What the task asks –
Below are the records; copy out every line that holds the word "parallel".

Supplied information –
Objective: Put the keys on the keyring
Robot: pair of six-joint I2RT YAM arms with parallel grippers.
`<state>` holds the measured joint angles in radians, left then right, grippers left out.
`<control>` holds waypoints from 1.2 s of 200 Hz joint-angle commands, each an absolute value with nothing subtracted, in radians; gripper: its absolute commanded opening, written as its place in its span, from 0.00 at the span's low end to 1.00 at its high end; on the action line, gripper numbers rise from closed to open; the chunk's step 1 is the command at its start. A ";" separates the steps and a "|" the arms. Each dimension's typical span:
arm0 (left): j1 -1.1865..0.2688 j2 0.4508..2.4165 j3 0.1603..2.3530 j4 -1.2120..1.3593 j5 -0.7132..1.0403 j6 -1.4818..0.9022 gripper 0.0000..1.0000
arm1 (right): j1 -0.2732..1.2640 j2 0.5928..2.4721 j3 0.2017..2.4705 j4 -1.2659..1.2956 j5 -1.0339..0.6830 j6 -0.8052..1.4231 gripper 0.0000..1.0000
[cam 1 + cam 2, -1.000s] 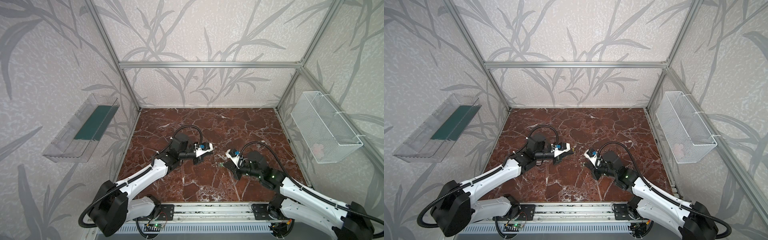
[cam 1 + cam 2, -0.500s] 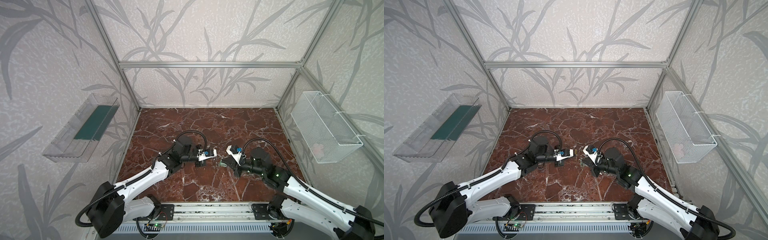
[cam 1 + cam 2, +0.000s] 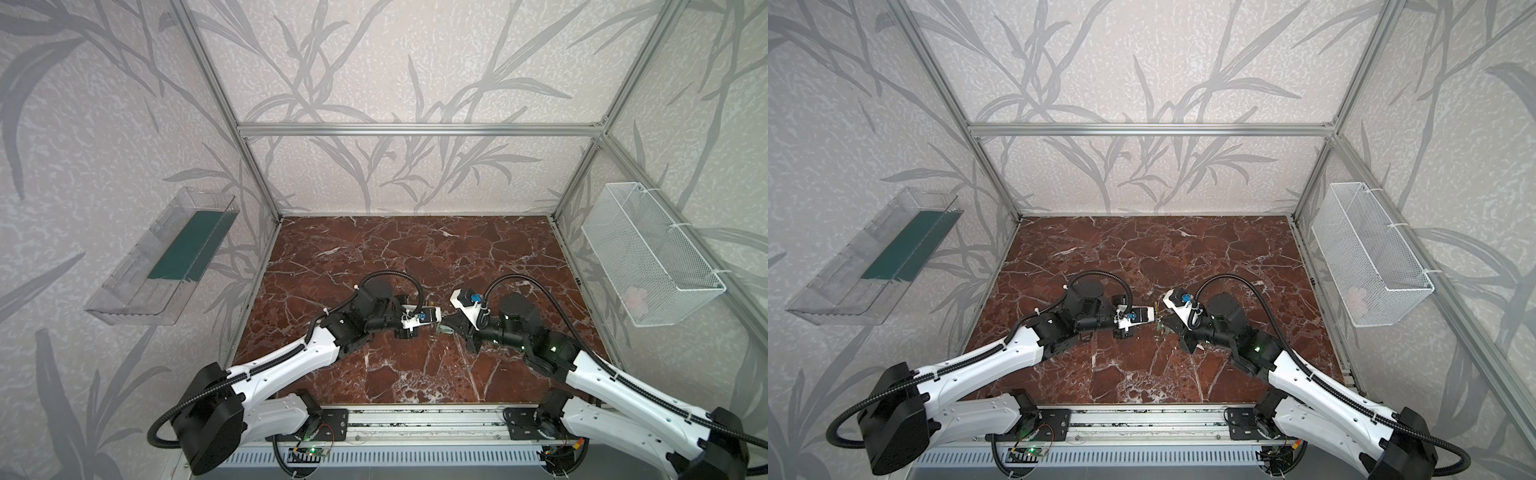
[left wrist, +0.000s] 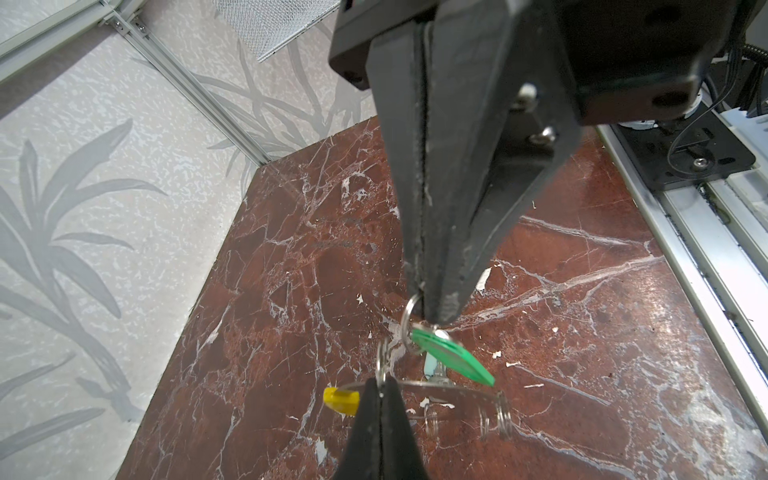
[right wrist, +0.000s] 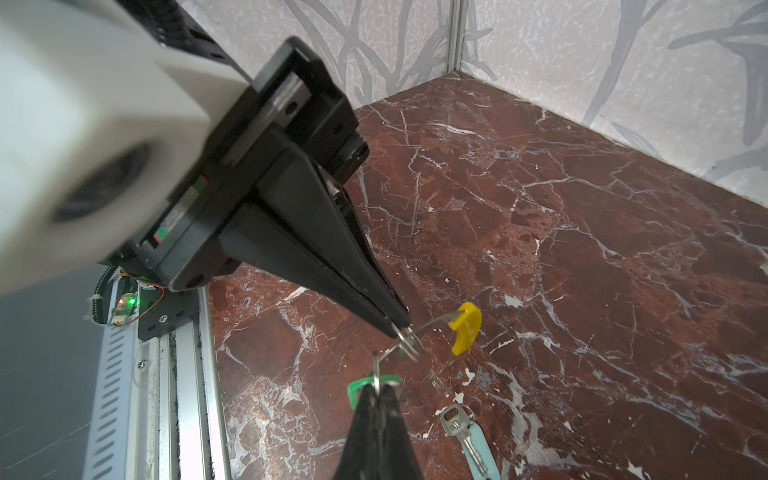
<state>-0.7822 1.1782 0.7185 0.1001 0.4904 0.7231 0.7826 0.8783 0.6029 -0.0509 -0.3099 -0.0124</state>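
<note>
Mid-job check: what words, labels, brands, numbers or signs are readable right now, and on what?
No text is readable in any view.
The loose metal key: any stamping is too small to read.
The green key tag: no print visible.
The keyring, yellow segment: no marking visible.
The circuit board: blurred, unreadable.

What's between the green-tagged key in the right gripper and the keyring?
Nothing visible. The right gripper holds the green-tagged key close beside the keyring, which the left gripper pinches near its yellow segment. The other key lies on the table, off to one side.
</note>
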 commanded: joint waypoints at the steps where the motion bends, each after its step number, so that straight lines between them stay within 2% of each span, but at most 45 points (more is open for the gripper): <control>1: -0.790 1.146 0.737 0.114 0.490 0.746 0.00 | 0.788 0.866 0.605 -0.030 -0.275 0.016 0.00; 144: -0.799 1.161 0.757 0.114 0.519 0.726 0.00 | 0.788 0.905 0.593 0.020 -0.268 0.057 0.00; 240: -0.799 1.141 0.740 0.098 0.539 0.769 0.00 | 0.788 0.842 0.529 0.071 -0.112 0.161 0.00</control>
<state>-0.7914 1.1675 0.7193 0.1005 0.4976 0.7330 0.7856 0.8677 0.5461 0.0219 -0.1799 0.1173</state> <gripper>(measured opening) 0.052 0.048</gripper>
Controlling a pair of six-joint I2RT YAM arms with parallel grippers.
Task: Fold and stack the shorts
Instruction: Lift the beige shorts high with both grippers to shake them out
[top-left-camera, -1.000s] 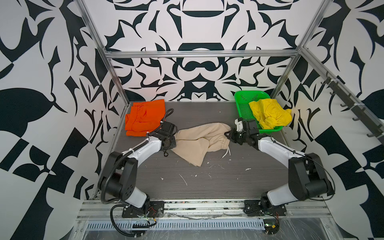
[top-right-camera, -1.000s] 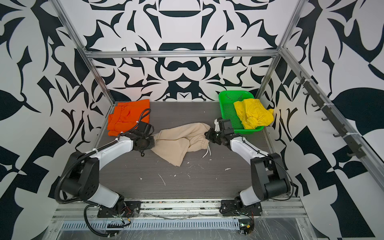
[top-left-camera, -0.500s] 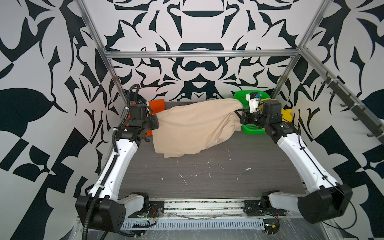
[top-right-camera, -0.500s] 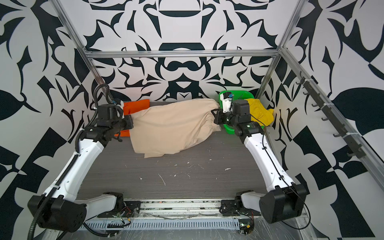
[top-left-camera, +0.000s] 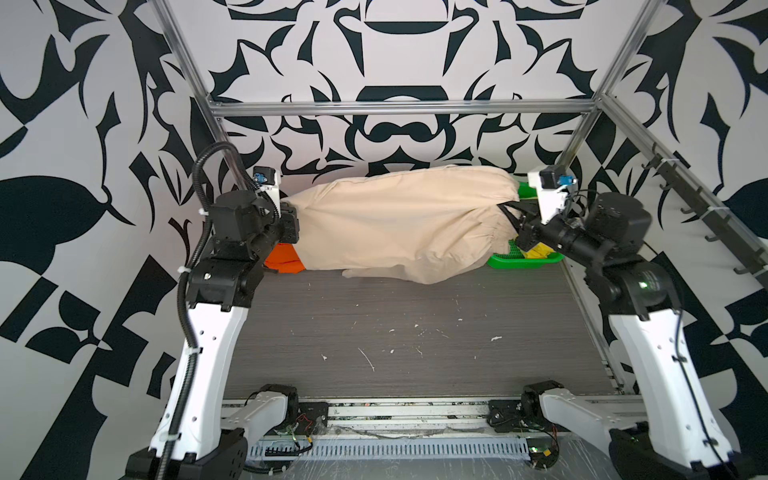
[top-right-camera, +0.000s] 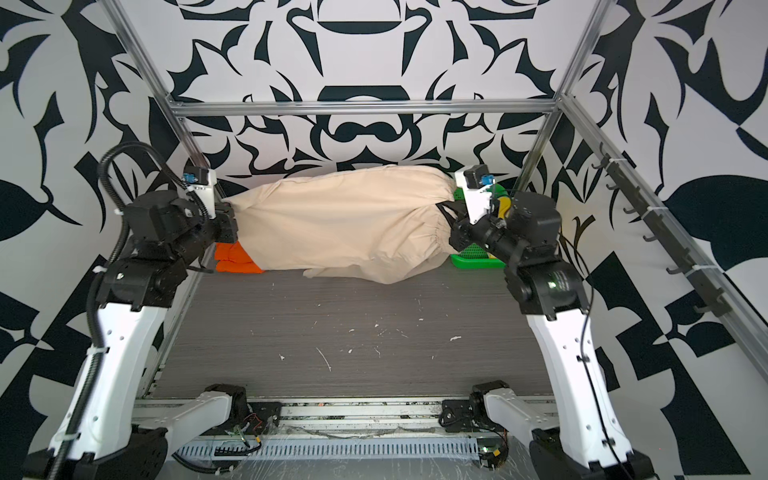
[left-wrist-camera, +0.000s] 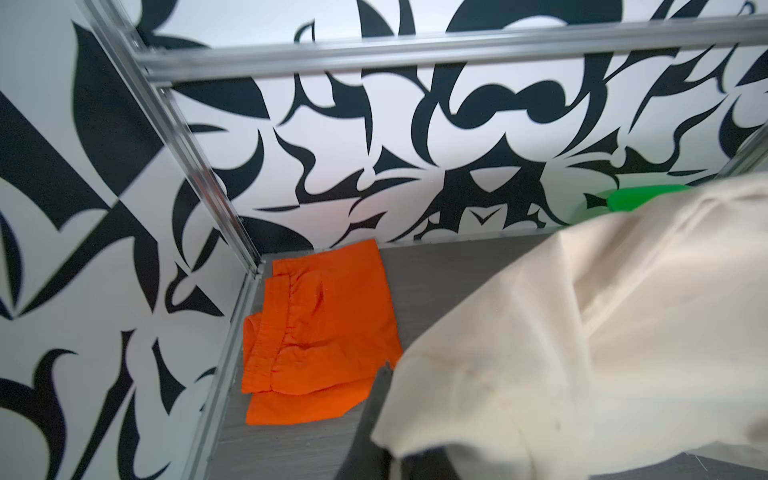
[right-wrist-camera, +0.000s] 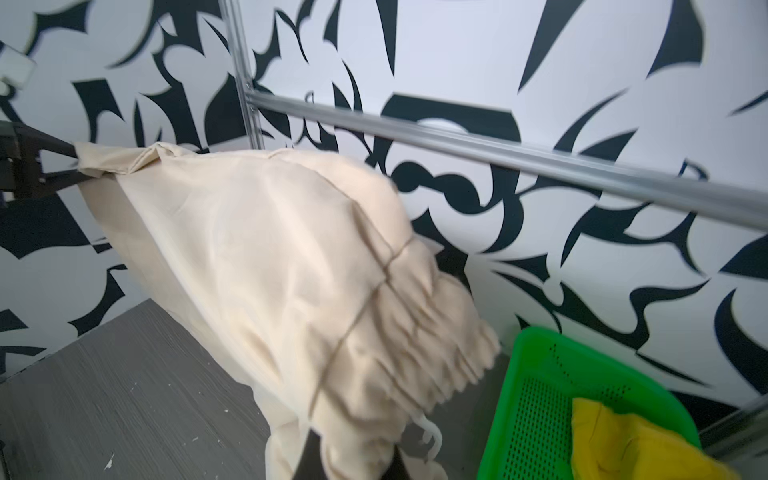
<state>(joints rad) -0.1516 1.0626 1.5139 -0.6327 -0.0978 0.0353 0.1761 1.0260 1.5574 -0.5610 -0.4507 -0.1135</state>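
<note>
The left claw (top-left-camera: 292, 216) is clamped on one end of the beige shorts (top-left-camera: 395, 224), the right claw (top-left-camera: 514, 216) on their gathered waist. The shorts hang stretched mid-frame above the table (top-left-camera: 395, 332). Folded orange shorts (top-left-camera: 282, 261) lie centre left. Yellow shorts (right-wrist-camera: 623, 440) sit in the green basket (top-left-camera: 523, 262), centre right.

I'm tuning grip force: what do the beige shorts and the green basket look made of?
The beige shorts look like thin woven cloth, matte, perhaps cotton: they sag and crease where they hang, and the waist is gathered as by elastic. The green basket looks like rigid moulded plastic, slightly glossy, with rows of small holes and a smooth rim.
</note>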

Solution to the problem –
Robot: pair of six-joint I2RT YAM arms with parallel grippers.
Controlling a pair of six-joint I2RT YAM arms with parallel grippers.

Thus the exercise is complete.